⚡ LLM Efficiency¶

🤖 AAAI2026 · 9 paper notes

Connectivity-Guided Sparsification of 2-FWL GNNs Preserving Full Expressivity: Co-Sparsify proposes a connectivity-aware sparsification framework that restricts 3-node interactions to biconnected components and 2-node interactions to connected components, eliminating provably redundant computation. It preserves full 2-FWL expressivity while substantially improving efficiency, achieving state-of-the-art results on synthetic substructure counting tasks and benchmarks including ZINC and QM9.
Harnessing the Unseen: The Hidden Influence of Intrinsic Knowledge in Long-Context Language Models: This paper presents the first systematic study of how parametric knowledge influences generation in long-context language models (LCLMs), finding that such influence grows with context length and that methods designed to improve extrinsic retrieval suppress parametric recall. Based on these findings, the paper proposes the Hybrid Needle-in-a-Haystack (Hybrid NIAH) benchmark to jointly evaluate both capabilities.

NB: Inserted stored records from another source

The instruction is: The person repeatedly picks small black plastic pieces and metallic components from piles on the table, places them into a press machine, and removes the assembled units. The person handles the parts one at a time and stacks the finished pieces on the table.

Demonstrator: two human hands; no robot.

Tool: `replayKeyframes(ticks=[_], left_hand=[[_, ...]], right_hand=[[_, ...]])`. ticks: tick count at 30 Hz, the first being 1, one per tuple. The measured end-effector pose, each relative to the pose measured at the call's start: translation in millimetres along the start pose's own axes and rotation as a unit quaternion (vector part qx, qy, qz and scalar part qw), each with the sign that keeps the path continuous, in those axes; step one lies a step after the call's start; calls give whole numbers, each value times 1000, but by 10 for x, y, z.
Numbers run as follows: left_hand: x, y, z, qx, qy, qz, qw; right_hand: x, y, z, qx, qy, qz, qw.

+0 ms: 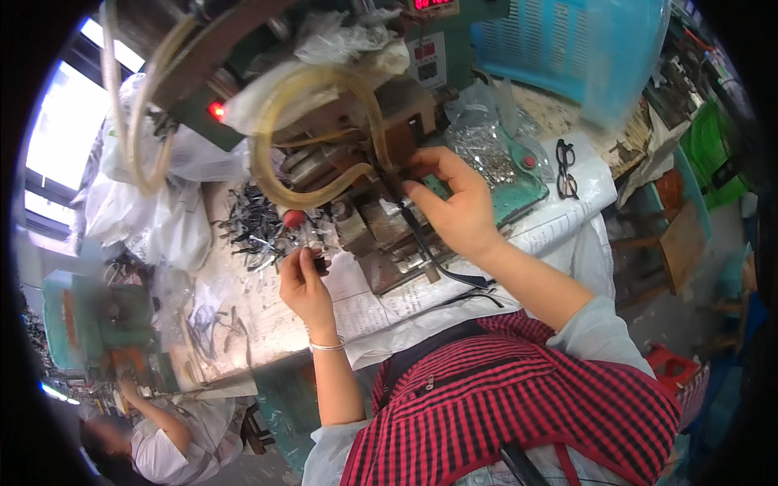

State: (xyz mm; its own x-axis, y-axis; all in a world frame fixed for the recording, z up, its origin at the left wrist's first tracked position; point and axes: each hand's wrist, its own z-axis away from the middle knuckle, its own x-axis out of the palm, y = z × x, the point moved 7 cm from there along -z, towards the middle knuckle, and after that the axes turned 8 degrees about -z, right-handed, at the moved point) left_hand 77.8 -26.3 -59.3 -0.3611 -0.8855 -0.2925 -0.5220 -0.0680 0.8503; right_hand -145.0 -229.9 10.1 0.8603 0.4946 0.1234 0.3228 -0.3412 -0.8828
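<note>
1. A green bench machine (324,105) fills the upper middle of the view, with yellowed rubber hoses (324,138) looping over its front and a red lamp lit on its left side.
2. The workbench (267,316) below it is covered in printed paper and runs tilted from lower left to upper right.
3. A blue plastic basket (559,49) stands at the upper right, behind the bench.
4. The person's apron (527,397), red and black checked, fills the lower right.
5. A heap of dark eyeglass parts (255,223) lies on the bench, left of the machine's jig.
6. The right hand (454,202) is closed in a pinch on a thin black eyeglass temple (425,243), pressing its upper end into the jig; the temple's tail trails down toward the apron.
7. The left hand (304,283), a bangle at its wrist, has its fingers curled around a small dark part at the edge of the heap; what part it is cannot be made out.
8. A finished pair of black spectacles (566,168) lies on the paper at the right.
9. A judgement: keeping the temple straight and fully seated in the jig, fingertips clear of the working point, would do this step well.
</note>
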Motion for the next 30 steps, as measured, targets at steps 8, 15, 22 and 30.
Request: replayKeyframes(ticks=[8, 15, 22, 30], left_hand=[[-22, 1446, 128, 274, 56, 32, 959], [544, 1935, 497, 512, -73, -171, 838], [801, 1873, 417, 560, -48, -143, 815], [853, 1825, 510, 559, -62, -109, 820]], right_hand=[[121, -62, 56, 95, -3, -151, 984], [122, -450, 236, 141, -97, -126, 977], [-1077, 104, -259, 72, 93, 0, 993], [-1573, 333, -25, -44, 170, 110, 978]])
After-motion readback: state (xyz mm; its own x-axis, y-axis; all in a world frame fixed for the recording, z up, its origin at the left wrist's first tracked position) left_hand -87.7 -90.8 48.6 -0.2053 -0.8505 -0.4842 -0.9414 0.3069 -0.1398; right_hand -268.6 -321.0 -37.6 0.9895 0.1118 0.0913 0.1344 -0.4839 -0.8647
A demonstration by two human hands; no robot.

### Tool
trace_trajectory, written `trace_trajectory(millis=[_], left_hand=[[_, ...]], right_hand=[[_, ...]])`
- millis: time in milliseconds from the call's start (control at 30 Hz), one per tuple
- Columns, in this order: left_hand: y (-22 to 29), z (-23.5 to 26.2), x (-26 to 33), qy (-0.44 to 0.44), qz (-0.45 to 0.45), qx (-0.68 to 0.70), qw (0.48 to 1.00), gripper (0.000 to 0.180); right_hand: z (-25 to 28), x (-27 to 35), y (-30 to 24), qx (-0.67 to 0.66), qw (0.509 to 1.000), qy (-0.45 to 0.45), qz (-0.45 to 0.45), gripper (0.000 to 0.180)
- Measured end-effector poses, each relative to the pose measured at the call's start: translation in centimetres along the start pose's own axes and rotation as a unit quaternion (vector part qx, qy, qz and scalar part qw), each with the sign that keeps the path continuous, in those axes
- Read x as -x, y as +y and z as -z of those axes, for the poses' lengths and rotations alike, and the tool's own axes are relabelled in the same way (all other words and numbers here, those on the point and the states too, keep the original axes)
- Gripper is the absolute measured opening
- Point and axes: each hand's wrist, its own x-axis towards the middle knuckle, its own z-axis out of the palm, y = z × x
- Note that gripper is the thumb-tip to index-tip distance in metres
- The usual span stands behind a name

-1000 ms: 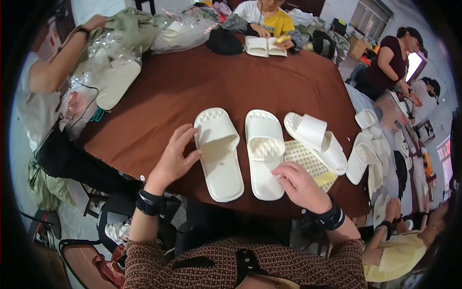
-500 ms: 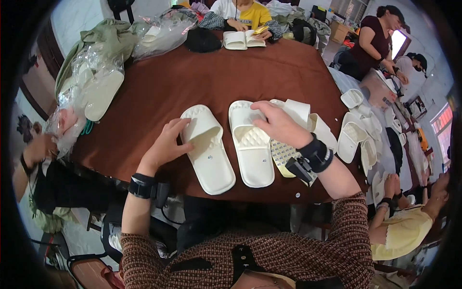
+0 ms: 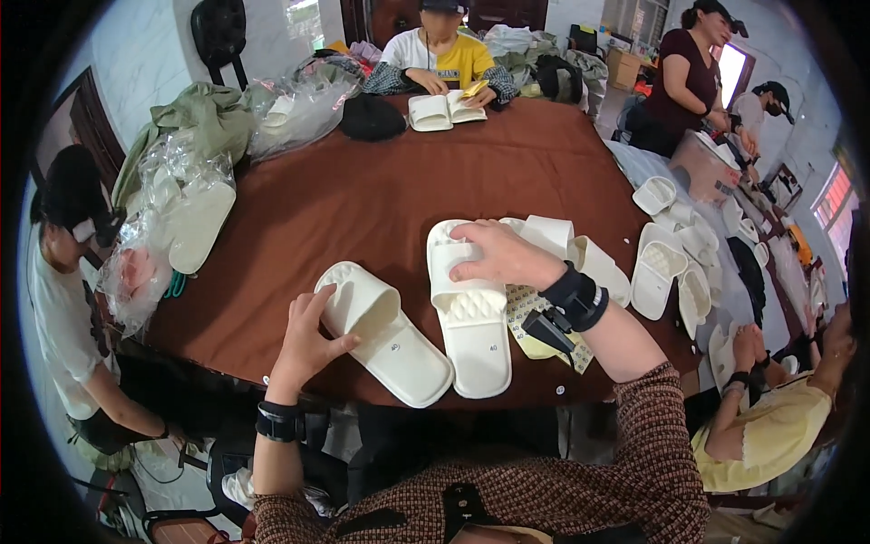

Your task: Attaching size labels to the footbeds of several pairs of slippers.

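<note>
Two white slippers lie side by side on the brown cloth in front of me, heels toward me. My left hand (image 3: 310, 343) grips the strap's left side on the left slipper (image 3: 395, 349), thumb and index finger apart around its edge. This slipper is tilted, its toe to the left, its heel close against the other one. Over the strap of the right slipper (image 3: 480, 340) my right hand (image 3: 509, 254) is closed, thumb and finger on the white upper. A yellowish sheet of small round stickers (image 3: 530, 317) lies under my right wrist.
More white slippers (image 3: 660, 267) are along the right side. Plastic-bagged slippers (image 3: 199, 213) and a black cap (image 3: 372, 118) lie at the left and far side. Across the brown table (image 3: 435, 172) a person handles a white pair; other people stand or sit at both sides.
The left slipper has turned, its toe swinging left and its heel moving right against the right slipper. Both slippers are slightly nearer me. My view has tilted up a little.
</note>
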Motion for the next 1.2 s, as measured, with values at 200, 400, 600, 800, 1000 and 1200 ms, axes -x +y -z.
trace_trajectory(millis=[200, 400, 600, 800, 1000, 1200], left_hand=[[0.1, -0.3, 1.6, 0.078, 0.041, -0.006, 0.996, 0.08], [0.1, -1.3, 2.4, 0.15, 0.048, -0.075, 0.985, 0.079], [1.1, -2.1, 3.7, 0.158, 0.058, -0.131, 0.977, 0.08], [2.5, -1.9, 5.0, 0.138, 0.029, -0.107, 0.984, 0.077], [2.7, -1.6, 6.0, 0.124, 0.064, -0.035, 0.99, 0.059], [-1.2, -1.4, 5.2, 0.203, 0.058, -0.068, 0.975, 0.046]], right_hand=[[3.3, 3.0, -3.3, -0.045, 0.999, -0.007, -0.016, 0.041], [6.8, 6.8, -4.9, -0.114, 0.989, 0.078, -0.056, 0.032], [7.2, 8.3, -3.1, -0.277, 0.914, 0.291, -0.057, 0.017], [4.6, 9.8, -1.4, -0.307, 0.906, 0.229, -0.18, 0.015], [2.0, 10.6, -1.8, -0.44, 0.866, 0.138, -0.192, 0.014], [0.6, 10.3, -3.2, -0.541, 0.802, 0.095, -0.236, 0.021]])
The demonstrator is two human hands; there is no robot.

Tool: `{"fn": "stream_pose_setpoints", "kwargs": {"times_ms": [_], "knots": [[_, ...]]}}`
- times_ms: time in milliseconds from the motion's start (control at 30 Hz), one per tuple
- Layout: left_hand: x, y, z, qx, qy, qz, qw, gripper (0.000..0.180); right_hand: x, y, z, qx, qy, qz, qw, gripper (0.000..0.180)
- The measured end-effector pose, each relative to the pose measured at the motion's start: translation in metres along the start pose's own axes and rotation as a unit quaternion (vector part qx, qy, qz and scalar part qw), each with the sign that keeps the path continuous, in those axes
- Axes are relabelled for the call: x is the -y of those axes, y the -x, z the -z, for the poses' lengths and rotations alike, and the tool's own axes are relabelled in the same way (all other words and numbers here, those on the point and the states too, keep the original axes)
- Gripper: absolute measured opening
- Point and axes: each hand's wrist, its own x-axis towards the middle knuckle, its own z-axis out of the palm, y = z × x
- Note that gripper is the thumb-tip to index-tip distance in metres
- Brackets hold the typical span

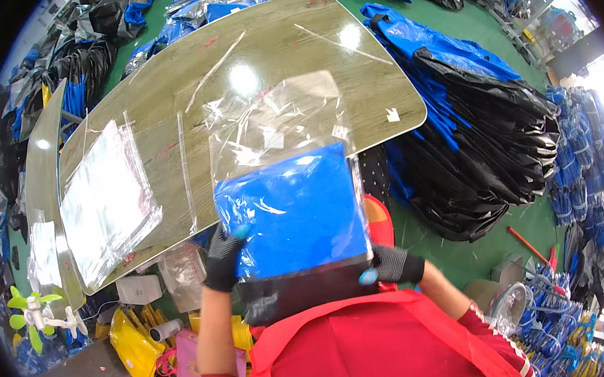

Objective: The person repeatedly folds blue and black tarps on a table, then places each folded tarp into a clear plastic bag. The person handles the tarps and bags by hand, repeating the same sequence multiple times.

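Note:
In front of my body I hold a clear plastic bag (267, 130) with a folded blue-and-black sheet (297, 214) inside it. The bag's far, unfilled part lies over the table top. My left hand (225, 258), in a dark glove with a bright blue thumb tip, grips the left edge of the packed bundle. On its lower right corner, my right hand (395, 264), gloved alike, is closed with its blue thumb tip on top. The fingers beneath the bundle are hidden on both sides.
A wood-patterned table (316, 34) stretches ahead, with a stack of clear bags (111, 207) at its left. Right of it lies a large heap of black and blue sheets (464, 136) on the green floor (421, 220). A small green fan (34, 316) stands at far left.

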Motion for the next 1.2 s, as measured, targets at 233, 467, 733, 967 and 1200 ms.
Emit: {"fn": "stream_pose_setpoints", "kwargs": {"times_ms": [233,467,733,967,1200], "knots": [[0.026,0.000,-0.004,-0.020,0.196,0.063,0.978,0.076,0.019,-0.030,0.019,-0.147,-0.043,0.043,0.987,0.080],[0.007,0.010,-0.002,0.050,-0.089,-0.027,0.994,0.070,0.011,-0.024,0.005,-0.212,-0.131,0.041,0.968,0.076],[0.052,0.003,0.024,-0.004,-0.038,-0.064,0.997,0.057,0.019,-0.031,0.015,-0.224,-0.188,0.044,0.955,0.059],[0.063,-0.007,0.045,-0.054,-0.015,-0.019,0.998,0.052,-0.013,-0.016,0.004,-0.123,-0.115,0.059,0.984,0.079],[0.061,0.052,0.026,0.103,-0.160,0.040,0.981,0.087,-0.062,0.019,-0.043,-0.119,-0.279,-0.015,0.953,0.097]]}}
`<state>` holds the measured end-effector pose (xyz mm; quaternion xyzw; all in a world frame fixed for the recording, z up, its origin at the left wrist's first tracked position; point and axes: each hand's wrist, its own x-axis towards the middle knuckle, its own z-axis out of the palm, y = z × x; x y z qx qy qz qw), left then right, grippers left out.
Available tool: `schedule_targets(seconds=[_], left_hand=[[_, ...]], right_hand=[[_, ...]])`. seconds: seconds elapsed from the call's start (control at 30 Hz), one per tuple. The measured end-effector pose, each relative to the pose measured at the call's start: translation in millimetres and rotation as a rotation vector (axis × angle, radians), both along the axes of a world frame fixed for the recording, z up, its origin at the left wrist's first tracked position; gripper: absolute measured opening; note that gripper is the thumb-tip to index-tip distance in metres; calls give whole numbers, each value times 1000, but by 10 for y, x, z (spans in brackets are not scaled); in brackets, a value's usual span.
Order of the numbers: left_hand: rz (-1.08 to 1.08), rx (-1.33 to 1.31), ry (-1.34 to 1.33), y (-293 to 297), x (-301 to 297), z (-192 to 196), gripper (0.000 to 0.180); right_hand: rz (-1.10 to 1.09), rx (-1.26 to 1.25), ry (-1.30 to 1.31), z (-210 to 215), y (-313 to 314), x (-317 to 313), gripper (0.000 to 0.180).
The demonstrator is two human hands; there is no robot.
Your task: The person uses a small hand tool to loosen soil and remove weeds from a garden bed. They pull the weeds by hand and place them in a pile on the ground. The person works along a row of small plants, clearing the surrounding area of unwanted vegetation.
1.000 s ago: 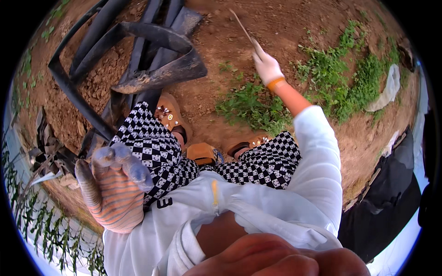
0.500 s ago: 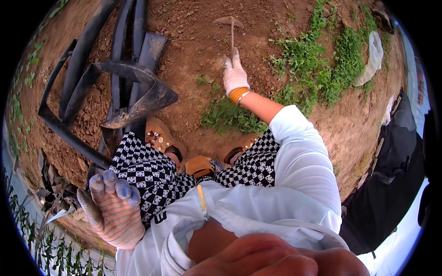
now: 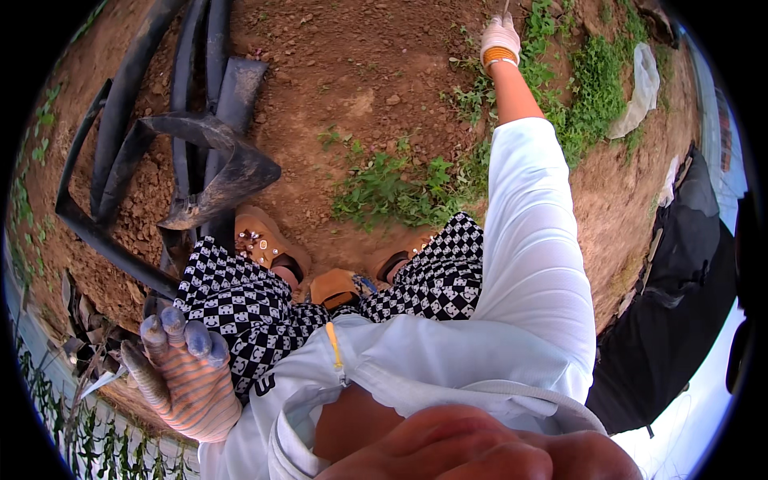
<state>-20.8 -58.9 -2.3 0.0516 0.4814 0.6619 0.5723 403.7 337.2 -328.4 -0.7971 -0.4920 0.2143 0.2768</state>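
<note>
At the upper right my right hand, in a pale glove with an orange cuff, is closed round the thin handle of a small hoe. Only a bit of that handle shows; the blade is beyond the top edge. Beneath the outstretched arm grow low green weeds on brown soil. My left hand, in a striped glove with blue-grey fingertips, is beside my left thigh. Its thumb and fingers are stretched out, and nothing shows in it.
Flattened black hoses lie looped and folded on the soil to the left, close to my brown shoe. More weeds and a whitish plastic scrap are at the right. A black sheet lies along the right edge.
My right hand has swung forward and to the right with the hoe, whose blade has left the view. The left hand stays beside my thigh, fingers still spread.
</note>
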Motion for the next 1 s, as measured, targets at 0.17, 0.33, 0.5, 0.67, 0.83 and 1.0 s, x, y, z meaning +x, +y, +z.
schedule_targets(seconds=[0.17,0.33,0.5,0.67,0.83,1.0], left_hand=[[-41,-1,-65,-19,-23,0,44],[-71,25,-79,1,8,-1,43],[-23,-12,-25,-52,16,9,43],[-57,-23,-53,1,48,-13,43],[-94,-9,-33,27,83,24,52],[-101,0,-37,37,52,15,50]], right_hand=[[103,-58,-191,-382,-76,575,47],[171,-236,-288,-540,-420,834,45],[91,-432,-237,68,-964,614,45],[572,-165,-977,-236,-671,1116,53],[115,-163,-260,-155,-255,745,45],[616,-86,-900,-378,-1062,912,47]])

How Many Experts Are Enough? Towards Optimal Semantic Specialization for Mixture-of-Experts: This paper proposes MASS, a framework that adaptively expands the MoE expert pool via gradient-based semantic drift detection, combined with a Top-p confidence routing strategy, to automatically discover the optimal number of experts without hyperparameter search while enhancing semantic differentiation across experts.
InterMoE: Individual-Specific 3D Human Interaction Generation via Dynamic Temporal-Selective MoE: This paper proposes InterMoE, a Dynamic Temporal-Selective MoE architecture for text-driven two-person 3D interaction motion generation that addresses individual identity preservation and semantic fidelity. A Synergistic Router fuses semantic and kinematic features to guide routing, while Dynamic Temporal Selection enables each expert to adaptively select key temporal frames. The method achieves a 9% FID reduction on InterHuman and 22% on InterX.
Judge Q: Trainable Queries for Optimized Information Retention in KV Cache Eviction: This paper proposes Judge Q, which introduces trainable soft tokens into the model vocabulary and trains their attention patterns to align with those of actual decoding tokens, enabling them to replace local-window queries for evaluating KV cache importance during the prefill stage. This approach better preserves global information, achieving ~1-point improvement on LongBench and 3+ points on RULER.
MoETTA: Test-Time Adaptation Under Mixed Distribution Shifts with MoE-LayerNorm: This paper proposes MoETTA, a test-time adaptation framework that reparameterizes LayerNorm into multiple structurally decoupled expert branches. A routing mechanism assigns samples from different domains to different experts, enabling multi-directional parameter updates and overcoming the limitations of a single adaptation path under mixed distribution shifts. The paper also introduces two more realistic evaluation benchmarks—potpourri and potpourri+—and achieves state-of-the-art performance across all settings.
Resource Efficient Sleep Staging via Multi-Level Masking and Prompt Learning: This paper proposes MASS (Mask-Aware Sleep Staging), a framework that achieves reliable sleep staging using only 10% of the original EEG signal through a multi-level masking strategy and hierarchical prompt learning mechanism, providing a practical solution for resource-constrained wearable sleep monitoring systems.
Scaling and Transferability of Annealing Strategies in Large Language Model Training: This paper proposes a model-agnostic predictive framework that decomposes training loss into a forward-effect term (learning rate integral \(S\)), an annealing momentum term (Adam-style momentum integral \(M\)), and a model-size term \(N\). It demonstrates that annealing strategies can be transferred from small models/small batches to large models/large batches, achieving a prediction MAPE below 2%.
The Curious Case of Analogies: Investigating Analogical Reasoning in Large Language Models: Using mechanistic interpretability tools including Patchscopes, attention knockout, and linear probes, this paper systematically reveals the internal mechanisms of analogical reasoning in LLMs: models can effectively encode relational information in middle-to-upper layers, but applying relational information to new entities is a greater bottleneck than extracting it; successful analogical reasoning correlates with strong structural alignment across stories, while failures reflect weakened or misaligned alignment.